Всё это было бы забавно, если бы стихийный и необратимый этот процесс имел какие-нибудь границы, но он безграничен, и к тому же мы вступили лишь в самую начальную фазу его… Что будет дальше? Уже сейчас, если не будет найден способ убыстрения учёбы или не будет вдвое, вчетверо, впятеро продлена человеческая жизнь, встаёт угроза, что человеку придётся только учиться с пелёнок до гроба, овладевая пропастью информации одной только узкой, специальной линии, а на новые открытия и действия не останется времени. Сейчас это — ещё преувеличение, но что будет дальше, если и сейчас уже обыкновенная выплавка металла становится сложна, как вычисление орбиты спутника?
— …Что? — сказала Женя, собирая по столам журналы. — Ты что-то сказал?
То ли от густого снега, то ли от приближения сумерек в читальном зале стало темно. Читатели ушли.
— Если бы я был царь, — сказал Павел, — я бы издал указ, чтоб все думали над продлением человеческой жизни. И если бы в моём царстве была академия, я бы всем академикам, от самого важного до самого глупого, повелел бы работать над этим…
— Зачем?
— Не хватает этой жизни. Просто не хватает…

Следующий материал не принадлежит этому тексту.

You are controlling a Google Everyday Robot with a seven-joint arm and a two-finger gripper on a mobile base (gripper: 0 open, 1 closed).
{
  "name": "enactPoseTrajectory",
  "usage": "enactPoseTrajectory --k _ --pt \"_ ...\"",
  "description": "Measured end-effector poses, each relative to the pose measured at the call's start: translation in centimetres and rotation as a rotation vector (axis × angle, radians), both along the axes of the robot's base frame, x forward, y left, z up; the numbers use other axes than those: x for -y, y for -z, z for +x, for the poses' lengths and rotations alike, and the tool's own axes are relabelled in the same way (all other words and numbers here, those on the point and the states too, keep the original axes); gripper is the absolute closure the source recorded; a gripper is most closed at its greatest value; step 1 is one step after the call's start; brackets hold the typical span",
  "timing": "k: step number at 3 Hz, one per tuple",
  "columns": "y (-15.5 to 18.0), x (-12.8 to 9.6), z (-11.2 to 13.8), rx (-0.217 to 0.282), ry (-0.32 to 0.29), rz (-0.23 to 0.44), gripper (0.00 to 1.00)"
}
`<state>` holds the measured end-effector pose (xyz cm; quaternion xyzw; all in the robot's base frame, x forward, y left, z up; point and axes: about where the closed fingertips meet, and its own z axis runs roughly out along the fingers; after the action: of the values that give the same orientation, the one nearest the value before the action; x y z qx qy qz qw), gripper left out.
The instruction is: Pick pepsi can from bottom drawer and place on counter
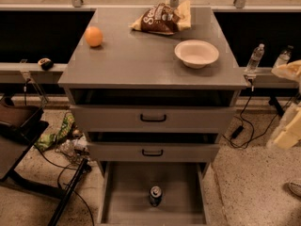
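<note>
The pepsi can (155, 196) stands upright on the floor of the open bottom drawer (127, 197), near its middle front. The counter (141, 55) is the grey cabinet top above it. My gripper (288, 131) shows only as pale arm parts at the far right edge, beside the cabinet and well away from the can. It holds nothing that I can see.
On the counter are an orange (94, 36) at the left, a chip bag (161, 18) at the back and a white bowl (196, 53) at the right. The two upper drawers (153, 118) stand slightly open. Water bottles (254, 58) stand on a ledge at the right. Cables and clutter (61, 140) lie on the floor at the left.
</note>
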<state>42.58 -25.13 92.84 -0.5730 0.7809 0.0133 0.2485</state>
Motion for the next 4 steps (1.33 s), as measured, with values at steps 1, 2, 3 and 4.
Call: enactPoseTrajectory --k 1,2,3,4 --pt "4.3 0.1 0.4 0.080 -0.004 0.157 0.00" --pt "7.8 0.3 1.4 0.176 0.001 0.327 0.00" --pt "7.2 -0.4 1.5 0.221 -0.025 0.375 0.00" --pt "8.3 -1.4 1.3 0.206 -0.019 0.371 0.00"
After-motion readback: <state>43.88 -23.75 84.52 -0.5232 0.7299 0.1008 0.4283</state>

— Некоторые не знают, что и с такой жизнью делать. Сделали два выходных, так многие знаешь что? Спят. Говорят: скука. Устраиваются все эти дискуссии о проблеме свободного времени.
— Ты куда собралась?
— Обедать. Сиди, я оставлю тебе ключ, запрись и работай, я быстро — в столовую.
— Нет! Я тоже, — сказал Павел.
Он подал ей пальто, снова поразившись тому чуду совершенствования, которое случилось с ней. Но она застегнула пальто — и вдруг словно погасла. Словно выключила свет.
Пальто было старое, сильно заношенное, совершенно не в комплекте с пурпурным платьем. Закутавшись в платок, подняв линялый воротник, Женя в один миг превратилась в прозаичную, задёрганную заботами, усталую служащую, и даже, казалось, лицо её приобрело забитое выражение. Парадный вид у неё, оказывается, был один: за стойкой среди книг.